Multi-factor authentication only works if you use it. More and more companies are starting to offer this type of security. MFA is used in cybersecurity to prevent cybercriminals from gaining access to your stuff. Some areas to remember to use it on are:

  • Go into your smartphone and turn on FaceID or Fingerprint ID in all your mobile apps and for the phone so that even if your phone is lost or stolen, the thief cannot get into your stuff.
  • Bank and credit card companies. Log onto your accounts and turn this feature on for all sensitive accounts.
  • Social media accounts can be at risk for hacking, too, and criminals can post things in your name.
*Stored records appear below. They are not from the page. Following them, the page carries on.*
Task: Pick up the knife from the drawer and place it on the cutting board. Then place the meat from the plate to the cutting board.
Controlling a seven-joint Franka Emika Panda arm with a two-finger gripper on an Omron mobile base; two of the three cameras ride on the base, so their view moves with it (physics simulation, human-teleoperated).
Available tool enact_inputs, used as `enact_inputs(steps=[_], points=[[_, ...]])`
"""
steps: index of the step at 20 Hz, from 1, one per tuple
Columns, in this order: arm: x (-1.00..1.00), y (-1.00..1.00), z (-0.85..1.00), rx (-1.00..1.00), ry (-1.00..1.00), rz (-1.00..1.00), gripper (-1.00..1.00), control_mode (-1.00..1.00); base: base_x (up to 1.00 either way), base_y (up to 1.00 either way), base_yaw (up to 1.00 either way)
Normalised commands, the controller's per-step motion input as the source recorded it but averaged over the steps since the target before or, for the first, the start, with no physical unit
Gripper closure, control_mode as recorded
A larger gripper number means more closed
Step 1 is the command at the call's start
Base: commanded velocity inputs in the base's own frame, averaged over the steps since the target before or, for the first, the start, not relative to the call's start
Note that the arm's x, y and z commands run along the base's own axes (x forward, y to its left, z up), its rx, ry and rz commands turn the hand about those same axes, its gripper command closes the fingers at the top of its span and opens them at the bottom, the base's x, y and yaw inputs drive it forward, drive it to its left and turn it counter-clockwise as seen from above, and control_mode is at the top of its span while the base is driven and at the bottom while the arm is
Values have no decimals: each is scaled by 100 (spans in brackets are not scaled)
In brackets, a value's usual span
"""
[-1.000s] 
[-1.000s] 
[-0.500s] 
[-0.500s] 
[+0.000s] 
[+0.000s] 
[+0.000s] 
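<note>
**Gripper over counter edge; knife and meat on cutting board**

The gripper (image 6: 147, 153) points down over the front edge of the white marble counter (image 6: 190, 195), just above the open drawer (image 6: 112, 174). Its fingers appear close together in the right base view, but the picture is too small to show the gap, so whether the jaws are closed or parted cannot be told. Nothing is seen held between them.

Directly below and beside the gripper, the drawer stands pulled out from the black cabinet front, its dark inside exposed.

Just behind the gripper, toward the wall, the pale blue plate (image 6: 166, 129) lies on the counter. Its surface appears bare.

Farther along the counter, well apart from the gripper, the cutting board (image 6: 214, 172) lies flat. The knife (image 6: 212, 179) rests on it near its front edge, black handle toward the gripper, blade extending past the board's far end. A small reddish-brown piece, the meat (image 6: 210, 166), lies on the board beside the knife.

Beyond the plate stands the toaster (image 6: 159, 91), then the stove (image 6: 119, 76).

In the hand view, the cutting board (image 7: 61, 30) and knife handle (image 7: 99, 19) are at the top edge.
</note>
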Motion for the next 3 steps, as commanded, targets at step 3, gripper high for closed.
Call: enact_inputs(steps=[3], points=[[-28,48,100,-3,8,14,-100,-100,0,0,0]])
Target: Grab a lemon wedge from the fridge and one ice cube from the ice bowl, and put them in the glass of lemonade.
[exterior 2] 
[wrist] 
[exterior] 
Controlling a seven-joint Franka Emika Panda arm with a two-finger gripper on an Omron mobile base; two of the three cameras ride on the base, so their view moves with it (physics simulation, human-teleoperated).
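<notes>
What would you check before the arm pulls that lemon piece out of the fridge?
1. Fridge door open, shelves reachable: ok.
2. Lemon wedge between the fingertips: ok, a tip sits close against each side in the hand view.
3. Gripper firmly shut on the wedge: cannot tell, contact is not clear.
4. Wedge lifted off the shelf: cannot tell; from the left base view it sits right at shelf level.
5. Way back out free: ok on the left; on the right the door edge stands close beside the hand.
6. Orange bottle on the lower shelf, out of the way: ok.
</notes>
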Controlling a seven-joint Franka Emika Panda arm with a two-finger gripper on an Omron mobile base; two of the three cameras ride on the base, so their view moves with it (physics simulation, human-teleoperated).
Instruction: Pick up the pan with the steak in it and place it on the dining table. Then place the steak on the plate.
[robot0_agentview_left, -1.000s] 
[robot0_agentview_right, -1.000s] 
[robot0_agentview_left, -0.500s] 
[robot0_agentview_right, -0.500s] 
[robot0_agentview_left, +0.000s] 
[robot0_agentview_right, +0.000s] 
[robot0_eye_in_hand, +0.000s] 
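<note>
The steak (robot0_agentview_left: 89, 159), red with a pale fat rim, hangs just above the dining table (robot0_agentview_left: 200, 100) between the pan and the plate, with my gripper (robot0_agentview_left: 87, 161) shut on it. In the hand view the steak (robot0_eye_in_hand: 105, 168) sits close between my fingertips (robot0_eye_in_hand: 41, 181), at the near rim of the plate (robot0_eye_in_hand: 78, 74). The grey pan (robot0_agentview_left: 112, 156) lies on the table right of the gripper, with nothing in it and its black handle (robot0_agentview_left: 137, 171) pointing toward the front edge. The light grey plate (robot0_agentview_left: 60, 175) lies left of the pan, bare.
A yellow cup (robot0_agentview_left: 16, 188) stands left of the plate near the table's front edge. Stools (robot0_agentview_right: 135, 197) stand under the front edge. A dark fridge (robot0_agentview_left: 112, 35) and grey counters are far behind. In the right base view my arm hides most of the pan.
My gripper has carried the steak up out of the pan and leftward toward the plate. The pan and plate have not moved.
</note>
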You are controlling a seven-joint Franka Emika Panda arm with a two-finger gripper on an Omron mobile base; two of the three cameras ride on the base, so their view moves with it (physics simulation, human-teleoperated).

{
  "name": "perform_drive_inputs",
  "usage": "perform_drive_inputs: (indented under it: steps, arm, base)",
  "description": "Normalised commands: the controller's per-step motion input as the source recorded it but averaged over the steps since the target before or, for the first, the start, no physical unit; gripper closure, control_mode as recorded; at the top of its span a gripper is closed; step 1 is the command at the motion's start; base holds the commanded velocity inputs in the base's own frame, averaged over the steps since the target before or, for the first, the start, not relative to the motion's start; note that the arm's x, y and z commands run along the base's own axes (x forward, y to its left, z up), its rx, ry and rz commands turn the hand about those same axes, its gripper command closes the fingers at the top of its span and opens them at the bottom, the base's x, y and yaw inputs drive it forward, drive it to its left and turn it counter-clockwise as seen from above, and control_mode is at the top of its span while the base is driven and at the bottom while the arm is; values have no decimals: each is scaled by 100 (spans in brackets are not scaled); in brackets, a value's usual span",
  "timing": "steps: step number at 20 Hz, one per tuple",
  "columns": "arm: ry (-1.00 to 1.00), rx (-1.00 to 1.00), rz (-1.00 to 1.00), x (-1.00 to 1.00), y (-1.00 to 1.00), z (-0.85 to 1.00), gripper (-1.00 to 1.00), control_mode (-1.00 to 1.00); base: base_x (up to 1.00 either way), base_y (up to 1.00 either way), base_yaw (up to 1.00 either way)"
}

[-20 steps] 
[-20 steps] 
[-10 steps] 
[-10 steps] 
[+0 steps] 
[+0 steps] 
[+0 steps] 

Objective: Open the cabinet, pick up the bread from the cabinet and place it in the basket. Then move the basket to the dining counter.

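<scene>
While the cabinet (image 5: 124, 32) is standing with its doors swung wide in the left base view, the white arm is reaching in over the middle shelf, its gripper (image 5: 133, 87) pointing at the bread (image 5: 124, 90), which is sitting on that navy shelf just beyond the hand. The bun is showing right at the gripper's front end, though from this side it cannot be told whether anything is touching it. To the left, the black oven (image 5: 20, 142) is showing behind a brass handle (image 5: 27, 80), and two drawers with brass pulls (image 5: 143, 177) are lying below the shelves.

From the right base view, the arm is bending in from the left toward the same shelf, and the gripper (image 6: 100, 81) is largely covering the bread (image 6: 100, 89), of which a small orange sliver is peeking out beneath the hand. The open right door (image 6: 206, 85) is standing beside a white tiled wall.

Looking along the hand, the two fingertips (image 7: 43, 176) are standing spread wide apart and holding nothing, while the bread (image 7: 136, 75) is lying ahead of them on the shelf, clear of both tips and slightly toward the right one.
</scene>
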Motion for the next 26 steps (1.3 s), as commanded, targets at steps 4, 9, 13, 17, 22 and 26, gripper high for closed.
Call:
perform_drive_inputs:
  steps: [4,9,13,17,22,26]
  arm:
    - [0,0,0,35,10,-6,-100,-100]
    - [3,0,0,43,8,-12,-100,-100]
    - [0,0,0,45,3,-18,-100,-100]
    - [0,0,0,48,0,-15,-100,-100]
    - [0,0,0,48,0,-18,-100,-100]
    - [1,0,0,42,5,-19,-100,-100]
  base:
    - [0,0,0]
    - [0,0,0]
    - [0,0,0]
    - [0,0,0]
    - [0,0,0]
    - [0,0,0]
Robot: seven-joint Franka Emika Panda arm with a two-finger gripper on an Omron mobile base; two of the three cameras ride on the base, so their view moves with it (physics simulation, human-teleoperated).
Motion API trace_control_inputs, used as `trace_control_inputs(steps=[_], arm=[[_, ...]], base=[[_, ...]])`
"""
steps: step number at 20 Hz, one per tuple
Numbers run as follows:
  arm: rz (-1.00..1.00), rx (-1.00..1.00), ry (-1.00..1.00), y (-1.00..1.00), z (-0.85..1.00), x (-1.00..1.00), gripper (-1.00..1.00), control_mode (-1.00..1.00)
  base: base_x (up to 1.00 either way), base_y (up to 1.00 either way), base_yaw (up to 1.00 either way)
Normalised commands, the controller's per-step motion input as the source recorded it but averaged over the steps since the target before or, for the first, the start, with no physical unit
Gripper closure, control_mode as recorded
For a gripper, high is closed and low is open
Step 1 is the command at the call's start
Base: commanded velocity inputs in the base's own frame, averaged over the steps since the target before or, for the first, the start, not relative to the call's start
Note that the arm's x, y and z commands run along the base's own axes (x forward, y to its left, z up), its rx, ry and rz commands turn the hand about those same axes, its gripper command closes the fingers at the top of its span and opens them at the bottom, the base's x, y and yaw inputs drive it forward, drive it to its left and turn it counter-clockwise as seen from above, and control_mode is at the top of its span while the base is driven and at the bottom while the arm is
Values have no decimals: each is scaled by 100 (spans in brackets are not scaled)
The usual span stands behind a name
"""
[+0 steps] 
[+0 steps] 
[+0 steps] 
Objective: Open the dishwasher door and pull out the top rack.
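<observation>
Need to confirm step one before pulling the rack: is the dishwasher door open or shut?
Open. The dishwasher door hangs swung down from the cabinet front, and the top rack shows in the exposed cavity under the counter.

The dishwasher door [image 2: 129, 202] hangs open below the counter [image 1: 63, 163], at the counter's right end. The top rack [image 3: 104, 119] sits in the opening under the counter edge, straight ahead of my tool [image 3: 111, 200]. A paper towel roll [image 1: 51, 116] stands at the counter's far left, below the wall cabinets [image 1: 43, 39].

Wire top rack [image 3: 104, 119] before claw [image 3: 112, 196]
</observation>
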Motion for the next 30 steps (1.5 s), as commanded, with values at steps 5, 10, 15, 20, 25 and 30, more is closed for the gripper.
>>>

Turn on MFA in these accounts to protect yourself.
  • Most email vendors (Gmail, Yahoo, Microsoft, and Outlook) all offer MFA for protection.
  • If you have medical accounts online, turn MFA on there, too, to keep your medical information and health data private.
  • Retail accounts are also at risk, and if a hacker takes over, they can buy stuff charged to your name and account.

Other Tips to Protect Your Accounts

You cannot be too careful these days when protecting your digital life. Some other simple tips for protection are:

  • Never click links in an email.
  • Watch out for suspicious/phishing emails and educate yourself on cyberattacks.
  • Do not connect to public Wi-Fi without using a VPN to protect your logins.
  • Keep all your devices updated with the latest security patch.
  • Install good antivirus/anti-malware software and run deep scans often.
  • Never reuse passwords on multiple websites.

The best thing you can do to protect yourself online is always to use common sense and walk away if it feels wrong.